Tracking where your connections are
Using the LG (Looking Glass) tool, available here: https://networks.oucs.ox.ac.uk/, you can check which device(s) your networks are fed from. LG will show you you where the L3 interfaces for your routed networks are, and which devices your annexes connect to at L2.
For your routed VLAN(s), the L2 connection will be to a FroDo, and that FroDo will connect directly to the C Router which hosts your L3 gateway as I mentioned earlier. For annexe sites which connect back at L2 to your main site, you will have visibility of the local device they connect to at L2. If this is a FroDo, there is no way for you to see which C Router that FroDo connects to using LG, although this can be deduced based on the third octet of the FroDo IP. The numbers in the table above show what that is for each C Router.
An example may help here. Let’s say Chaucer College connect to FroDo-501. Their main subnet might be 129.67.10.0/24. CZoo would host an SVI for VLAN 501 with an address of 129.67.10.254 (we always take the highest usable address in the subnet). That VLAN would be trunked to FroDo-501 and presented as an access port. Let’s say they own a building on Banbury Road and would like their users there to also be on 129.67.10.0/24. We would present VLAN 551 (for example) as an additional access port on FroDo-501 and trunk it through BOUCS and BMUS to COUCS1 and then FroDo-1 where it would be presented as an access port. Easy for the IT staff, as long as there are no loops at either end – they are propagated through the core and impact all users. Scale that up to 4 or 5 annexes and you see why I don’t like this and why we ask everyone to run STP. But I digress again…

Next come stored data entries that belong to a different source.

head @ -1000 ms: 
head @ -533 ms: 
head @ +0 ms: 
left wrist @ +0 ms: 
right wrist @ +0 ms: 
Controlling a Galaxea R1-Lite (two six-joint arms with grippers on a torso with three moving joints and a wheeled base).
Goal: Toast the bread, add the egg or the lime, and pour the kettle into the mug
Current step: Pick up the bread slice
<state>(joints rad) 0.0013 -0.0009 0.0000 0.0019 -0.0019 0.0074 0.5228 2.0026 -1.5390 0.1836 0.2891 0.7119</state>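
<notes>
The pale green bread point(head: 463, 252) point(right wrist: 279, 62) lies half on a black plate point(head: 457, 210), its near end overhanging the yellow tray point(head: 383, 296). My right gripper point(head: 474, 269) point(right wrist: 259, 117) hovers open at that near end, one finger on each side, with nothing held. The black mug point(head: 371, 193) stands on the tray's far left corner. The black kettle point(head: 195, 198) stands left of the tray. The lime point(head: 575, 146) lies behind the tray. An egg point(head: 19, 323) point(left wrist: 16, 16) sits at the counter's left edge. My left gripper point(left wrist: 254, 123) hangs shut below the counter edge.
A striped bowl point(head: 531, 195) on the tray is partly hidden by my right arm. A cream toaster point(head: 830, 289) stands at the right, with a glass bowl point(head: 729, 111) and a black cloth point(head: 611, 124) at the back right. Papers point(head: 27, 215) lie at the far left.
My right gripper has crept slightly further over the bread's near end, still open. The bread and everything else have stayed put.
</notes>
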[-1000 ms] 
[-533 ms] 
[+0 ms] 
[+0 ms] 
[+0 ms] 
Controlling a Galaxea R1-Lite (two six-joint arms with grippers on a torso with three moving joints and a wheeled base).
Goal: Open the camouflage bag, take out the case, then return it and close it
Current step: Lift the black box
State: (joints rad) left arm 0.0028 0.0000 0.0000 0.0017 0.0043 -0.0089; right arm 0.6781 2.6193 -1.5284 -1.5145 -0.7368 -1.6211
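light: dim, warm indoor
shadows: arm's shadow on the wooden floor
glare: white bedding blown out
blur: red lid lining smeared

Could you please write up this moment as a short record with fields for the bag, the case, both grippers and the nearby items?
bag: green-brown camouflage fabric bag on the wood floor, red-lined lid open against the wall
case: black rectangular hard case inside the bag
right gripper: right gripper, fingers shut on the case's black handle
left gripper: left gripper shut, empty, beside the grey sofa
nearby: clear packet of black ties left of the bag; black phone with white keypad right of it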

So now you get an email from us saying we’re going to be rebooting all the 6500s for a software update over the summer, and would like to know which days your users will loose service during the announced maintenance period. Keep in mind that your annexe connections will go down when your main C Router is rebooted, and again when the uplink C Router from the annexe FroDo is rebooted if this is different. So with our example, the Chaucer College ITSS Fred Bloggs would check LG for their network and see something like this:
Looking Glass 1.4, using Oxford Directory 2.4 Given Vlan "501", displaying Unit Chaucer College Chaucer College (cha): itss01: Fred Bloggs fred.bloggs@chaucer.ox.ac.uk 4 further IT officers (use --all-itss to show) Registered networks 129.67.10.0/24: Chaucer Layer 3 interfaces czoo.backbone.ox.ac.uk Vlan501 (up) Chaucer 129.67.10.254/24 Registered vlans 501: Chaucer 551: Chaucer Annexes Layer 2 ports v501 chaucer.frodo.ox.ac.uk Gi1/0/1 [aGfu] Chaucer main v551 chaucer.frodo.ox.ac.uk Gi1/0/2 [aGfu] Chaucer BR Annexe banbury-road.frodo.ox.ac.uk Gi1/0/11 [aGfu] Chaucer BR Annexe
Now Fred wants to know what banbury-road.frodo.ox.ac.uk is connected to:
$ host banbury-road.frodo.ox.ac.uk banbury-road.frodo.ox.ac.uk has address 172.16.0.1
The third octet is 0 so the annexe relies on COUCS1 and CZOO for its connectivity.